Problem details: From the entries below, extract every line that includes the word "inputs".

Available data:

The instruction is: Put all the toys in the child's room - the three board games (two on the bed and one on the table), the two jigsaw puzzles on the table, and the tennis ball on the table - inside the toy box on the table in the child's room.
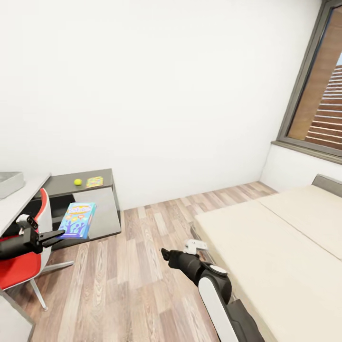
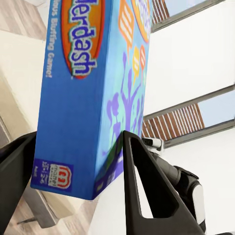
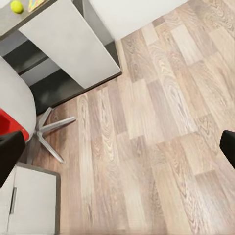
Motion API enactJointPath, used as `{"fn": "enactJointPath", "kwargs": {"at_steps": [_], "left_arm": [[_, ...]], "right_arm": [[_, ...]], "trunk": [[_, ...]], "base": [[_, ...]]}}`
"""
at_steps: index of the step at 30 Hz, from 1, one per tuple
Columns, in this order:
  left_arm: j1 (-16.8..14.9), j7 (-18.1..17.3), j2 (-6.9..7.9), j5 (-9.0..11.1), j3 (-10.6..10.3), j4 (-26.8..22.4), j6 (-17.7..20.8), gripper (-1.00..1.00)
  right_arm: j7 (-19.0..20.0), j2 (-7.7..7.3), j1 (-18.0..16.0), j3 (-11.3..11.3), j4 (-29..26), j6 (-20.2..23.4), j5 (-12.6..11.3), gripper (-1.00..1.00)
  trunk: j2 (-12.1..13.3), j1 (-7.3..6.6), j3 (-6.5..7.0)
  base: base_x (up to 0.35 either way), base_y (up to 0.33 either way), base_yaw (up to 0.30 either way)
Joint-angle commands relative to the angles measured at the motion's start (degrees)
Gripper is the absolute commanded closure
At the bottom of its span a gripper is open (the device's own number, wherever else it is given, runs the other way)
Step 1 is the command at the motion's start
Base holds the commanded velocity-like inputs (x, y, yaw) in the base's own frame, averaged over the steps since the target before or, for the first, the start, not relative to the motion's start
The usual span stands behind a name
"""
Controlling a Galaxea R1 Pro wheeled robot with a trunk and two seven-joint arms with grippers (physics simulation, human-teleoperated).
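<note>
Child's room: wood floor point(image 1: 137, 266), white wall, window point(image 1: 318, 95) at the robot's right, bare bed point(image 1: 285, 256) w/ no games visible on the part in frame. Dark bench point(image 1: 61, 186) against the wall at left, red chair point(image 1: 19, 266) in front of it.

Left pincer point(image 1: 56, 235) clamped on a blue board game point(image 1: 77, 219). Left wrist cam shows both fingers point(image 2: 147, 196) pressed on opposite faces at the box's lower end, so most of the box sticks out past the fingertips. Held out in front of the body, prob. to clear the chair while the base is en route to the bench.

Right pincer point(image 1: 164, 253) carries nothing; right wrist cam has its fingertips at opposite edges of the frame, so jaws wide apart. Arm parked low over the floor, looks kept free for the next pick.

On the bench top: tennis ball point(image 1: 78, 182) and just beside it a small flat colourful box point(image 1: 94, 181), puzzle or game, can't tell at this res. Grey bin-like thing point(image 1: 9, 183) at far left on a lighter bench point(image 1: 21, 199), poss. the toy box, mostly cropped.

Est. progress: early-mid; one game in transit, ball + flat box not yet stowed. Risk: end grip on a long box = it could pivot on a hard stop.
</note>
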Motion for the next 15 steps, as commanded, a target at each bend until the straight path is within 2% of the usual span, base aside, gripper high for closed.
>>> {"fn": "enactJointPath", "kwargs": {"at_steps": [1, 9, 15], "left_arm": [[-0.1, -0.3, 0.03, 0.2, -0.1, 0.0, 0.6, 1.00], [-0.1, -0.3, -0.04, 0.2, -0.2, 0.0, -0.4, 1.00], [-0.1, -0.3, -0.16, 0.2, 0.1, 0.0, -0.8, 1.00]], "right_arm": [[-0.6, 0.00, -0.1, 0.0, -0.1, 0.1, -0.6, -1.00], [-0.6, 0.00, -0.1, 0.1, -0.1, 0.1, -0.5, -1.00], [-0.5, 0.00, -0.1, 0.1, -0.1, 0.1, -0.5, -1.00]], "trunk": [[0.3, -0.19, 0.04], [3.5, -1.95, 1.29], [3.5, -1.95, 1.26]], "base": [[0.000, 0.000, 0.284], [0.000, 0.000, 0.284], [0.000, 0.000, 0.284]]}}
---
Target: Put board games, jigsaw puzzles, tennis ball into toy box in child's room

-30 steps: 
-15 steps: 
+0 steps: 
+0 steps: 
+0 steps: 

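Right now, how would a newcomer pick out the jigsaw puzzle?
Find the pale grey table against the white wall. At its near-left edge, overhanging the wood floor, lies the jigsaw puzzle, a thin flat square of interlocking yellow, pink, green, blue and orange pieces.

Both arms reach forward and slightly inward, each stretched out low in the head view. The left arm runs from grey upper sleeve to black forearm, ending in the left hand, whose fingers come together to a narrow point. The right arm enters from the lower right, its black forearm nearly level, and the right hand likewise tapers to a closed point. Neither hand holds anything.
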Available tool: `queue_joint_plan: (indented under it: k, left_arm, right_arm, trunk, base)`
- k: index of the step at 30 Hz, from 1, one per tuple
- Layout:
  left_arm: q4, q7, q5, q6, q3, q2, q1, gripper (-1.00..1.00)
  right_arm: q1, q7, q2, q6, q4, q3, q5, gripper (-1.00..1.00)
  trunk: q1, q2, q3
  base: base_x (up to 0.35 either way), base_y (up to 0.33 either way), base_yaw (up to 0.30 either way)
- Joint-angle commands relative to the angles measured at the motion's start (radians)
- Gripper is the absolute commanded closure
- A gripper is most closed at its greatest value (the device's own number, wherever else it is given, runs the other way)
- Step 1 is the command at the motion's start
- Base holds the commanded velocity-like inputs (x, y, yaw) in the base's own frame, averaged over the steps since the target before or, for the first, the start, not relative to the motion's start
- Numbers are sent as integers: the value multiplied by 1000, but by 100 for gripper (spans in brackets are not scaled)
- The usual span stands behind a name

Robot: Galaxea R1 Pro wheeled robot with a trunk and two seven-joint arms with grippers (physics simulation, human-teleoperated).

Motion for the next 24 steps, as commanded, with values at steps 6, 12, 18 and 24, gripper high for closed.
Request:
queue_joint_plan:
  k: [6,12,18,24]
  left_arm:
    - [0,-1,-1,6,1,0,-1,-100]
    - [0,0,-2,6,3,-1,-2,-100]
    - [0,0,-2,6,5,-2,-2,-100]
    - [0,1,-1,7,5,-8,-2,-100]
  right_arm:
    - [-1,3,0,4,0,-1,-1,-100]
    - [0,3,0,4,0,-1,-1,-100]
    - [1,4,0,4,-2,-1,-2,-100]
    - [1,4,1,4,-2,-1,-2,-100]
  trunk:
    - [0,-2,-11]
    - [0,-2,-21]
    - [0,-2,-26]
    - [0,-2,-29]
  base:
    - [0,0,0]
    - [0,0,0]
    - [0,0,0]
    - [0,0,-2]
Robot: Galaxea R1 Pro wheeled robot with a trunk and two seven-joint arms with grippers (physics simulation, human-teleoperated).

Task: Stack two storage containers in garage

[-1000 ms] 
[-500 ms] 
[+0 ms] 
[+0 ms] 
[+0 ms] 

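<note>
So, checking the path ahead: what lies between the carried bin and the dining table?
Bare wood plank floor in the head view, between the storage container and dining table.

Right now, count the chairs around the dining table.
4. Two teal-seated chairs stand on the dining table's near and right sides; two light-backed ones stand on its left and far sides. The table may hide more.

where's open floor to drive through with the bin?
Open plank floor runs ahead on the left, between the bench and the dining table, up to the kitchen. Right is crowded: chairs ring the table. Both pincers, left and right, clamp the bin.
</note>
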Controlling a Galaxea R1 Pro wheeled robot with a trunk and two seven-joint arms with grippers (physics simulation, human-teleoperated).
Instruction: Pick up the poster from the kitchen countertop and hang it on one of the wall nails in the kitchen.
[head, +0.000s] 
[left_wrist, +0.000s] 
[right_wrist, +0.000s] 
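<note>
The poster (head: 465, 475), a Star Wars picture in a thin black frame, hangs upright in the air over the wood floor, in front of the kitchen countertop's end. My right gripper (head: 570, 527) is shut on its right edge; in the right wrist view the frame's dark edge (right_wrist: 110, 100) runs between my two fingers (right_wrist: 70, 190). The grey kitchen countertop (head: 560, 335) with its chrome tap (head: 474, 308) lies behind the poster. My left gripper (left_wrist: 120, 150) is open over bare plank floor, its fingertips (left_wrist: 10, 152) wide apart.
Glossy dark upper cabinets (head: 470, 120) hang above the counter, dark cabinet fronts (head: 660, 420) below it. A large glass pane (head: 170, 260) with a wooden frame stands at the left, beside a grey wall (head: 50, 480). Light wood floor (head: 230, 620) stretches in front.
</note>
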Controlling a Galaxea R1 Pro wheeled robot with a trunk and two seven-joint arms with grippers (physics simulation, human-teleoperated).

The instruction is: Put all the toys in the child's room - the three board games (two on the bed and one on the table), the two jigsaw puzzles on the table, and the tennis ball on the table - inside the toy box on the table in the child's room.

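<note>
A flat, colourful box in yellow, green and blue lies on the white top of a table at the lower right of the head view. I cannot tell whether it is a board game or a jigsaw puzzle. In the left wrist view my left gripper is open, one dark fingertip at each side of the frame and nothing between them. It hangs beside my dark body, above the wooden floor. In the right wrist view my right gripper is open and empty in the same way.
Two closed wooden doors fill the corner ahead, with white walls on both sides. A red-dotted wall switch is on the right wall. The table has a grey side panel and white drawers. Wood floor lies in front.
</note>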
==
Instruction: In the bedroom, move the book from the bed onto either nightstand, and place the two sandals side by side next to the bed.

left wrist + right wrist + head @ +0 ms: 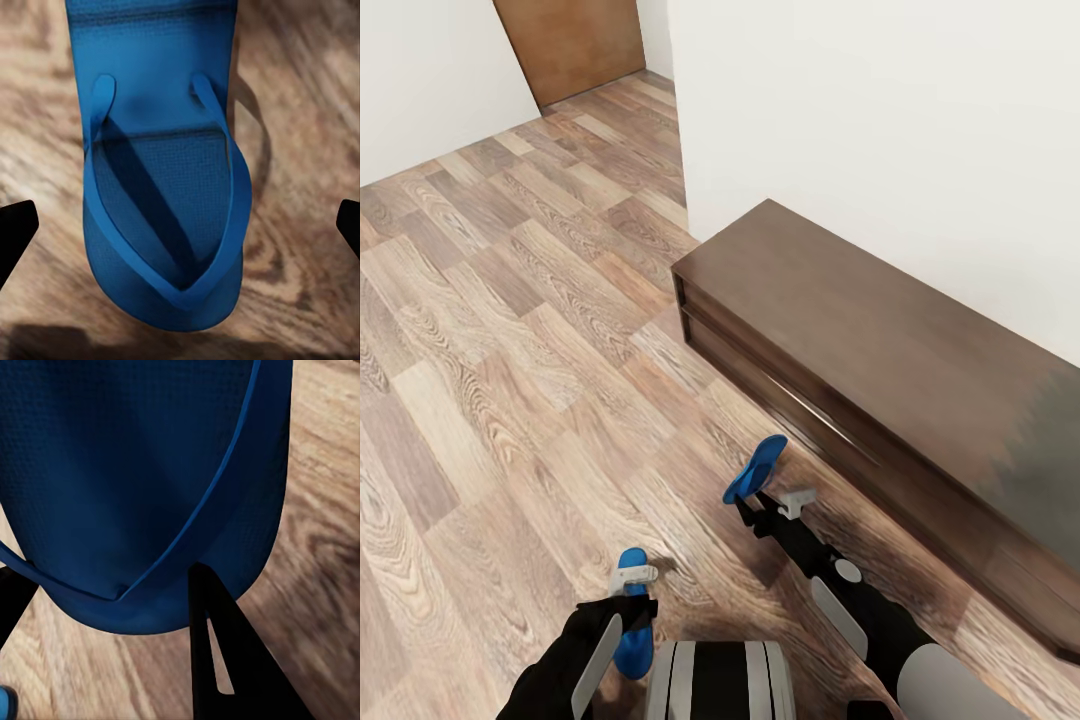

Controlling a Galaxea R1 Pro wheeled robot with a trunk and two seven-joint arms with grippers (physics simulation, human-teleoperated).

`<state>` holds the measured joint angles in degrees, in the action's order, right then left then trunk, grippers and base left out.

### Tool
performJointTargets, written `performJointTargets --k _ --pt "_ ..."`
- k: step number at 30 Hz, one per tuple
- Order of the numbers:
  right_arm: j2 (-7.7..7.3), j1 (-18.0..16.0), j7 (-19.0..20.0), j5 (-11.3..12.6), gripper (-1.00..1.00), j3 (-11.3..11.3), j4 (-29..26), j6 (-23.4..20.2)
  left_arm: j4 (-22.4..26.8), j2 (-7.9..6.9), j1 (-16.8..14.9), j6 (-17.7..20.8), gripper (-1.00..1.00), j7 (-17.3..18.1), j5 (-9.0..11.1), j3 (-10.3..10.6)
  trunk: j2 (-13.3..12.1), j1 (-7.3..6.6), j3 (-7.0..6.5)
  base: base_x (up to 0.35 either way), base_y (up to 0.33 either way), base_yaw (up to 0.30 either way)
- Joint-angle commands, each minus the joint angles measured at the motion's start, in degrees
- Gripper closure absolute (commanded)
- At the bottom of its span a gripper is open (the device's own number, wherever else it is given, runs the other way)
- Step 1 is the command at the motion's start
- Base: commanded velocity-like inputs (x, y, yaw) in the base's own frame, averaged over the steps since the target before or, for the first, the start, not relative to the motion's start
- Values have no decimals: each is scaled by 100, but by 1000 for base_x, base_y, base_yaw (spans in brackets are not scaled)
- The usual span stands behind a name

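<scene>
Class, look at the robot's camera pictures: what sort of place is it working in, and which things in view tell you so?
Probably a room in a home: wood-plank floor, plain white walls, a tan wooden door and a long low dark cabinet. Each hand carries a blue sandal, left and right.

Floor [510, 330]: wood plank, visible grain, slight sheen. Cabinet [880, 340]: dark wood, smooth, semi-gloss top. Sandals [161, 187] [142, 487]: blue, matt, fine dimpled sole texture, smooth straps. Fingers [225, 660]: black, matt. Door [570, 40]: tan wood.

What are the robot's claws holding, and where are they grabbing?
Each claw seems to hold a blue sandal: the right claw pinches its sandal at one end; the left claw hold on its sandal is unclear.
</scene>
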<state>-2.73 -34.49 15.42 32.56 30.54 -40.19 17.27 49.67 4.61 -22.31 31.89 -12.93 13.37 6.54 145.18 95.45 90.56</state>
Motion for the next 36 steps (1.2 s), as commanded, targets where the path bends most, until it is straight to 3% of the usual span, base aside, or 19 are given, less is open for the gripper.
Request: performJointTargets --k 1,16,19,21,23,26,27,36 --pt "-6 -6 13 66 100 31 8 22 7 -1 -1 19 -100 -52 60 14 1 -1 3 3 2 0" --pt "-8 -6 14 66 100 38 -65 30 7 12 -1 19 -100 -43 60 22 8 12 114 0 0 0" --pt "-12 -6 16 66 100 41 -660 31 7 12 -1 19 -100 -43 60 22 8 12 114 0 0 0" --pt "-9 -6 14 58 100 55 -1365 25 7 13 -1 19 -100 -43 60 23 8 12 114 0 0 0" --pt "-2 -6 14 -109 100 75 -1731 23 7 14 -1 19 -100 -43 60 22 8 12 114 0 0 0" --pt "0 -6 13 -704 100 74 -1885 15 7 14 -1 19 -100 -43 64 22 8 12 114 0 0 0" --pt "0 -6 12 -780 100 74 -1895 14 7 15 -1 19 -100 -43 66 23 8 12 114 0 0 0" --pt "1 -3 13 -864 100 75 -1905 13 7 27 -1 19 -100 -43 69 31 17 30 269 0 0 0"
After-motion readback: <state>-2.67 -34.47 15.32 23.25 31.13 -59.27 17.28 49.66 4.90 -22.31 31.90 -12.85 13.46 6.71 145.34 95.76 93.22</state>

Task output:
Base holds the commanded velocity-like inputs (x, y, yaw) in the base's own frame, averaged over the steps since the target before or, for the first, the start, not relative to the motion's start
- Base holds the commanded velocity-like inputs (x, y, yaw) in the base's own frame, averaged over the steps since the target before or, for the first, the start, not relative to the motion's start
- Base: commanded velocity-like inputs (x, y, yaw) in the base's own frame, averaged over the steps since the target before or, for the first, the start, not relative to the motion's start

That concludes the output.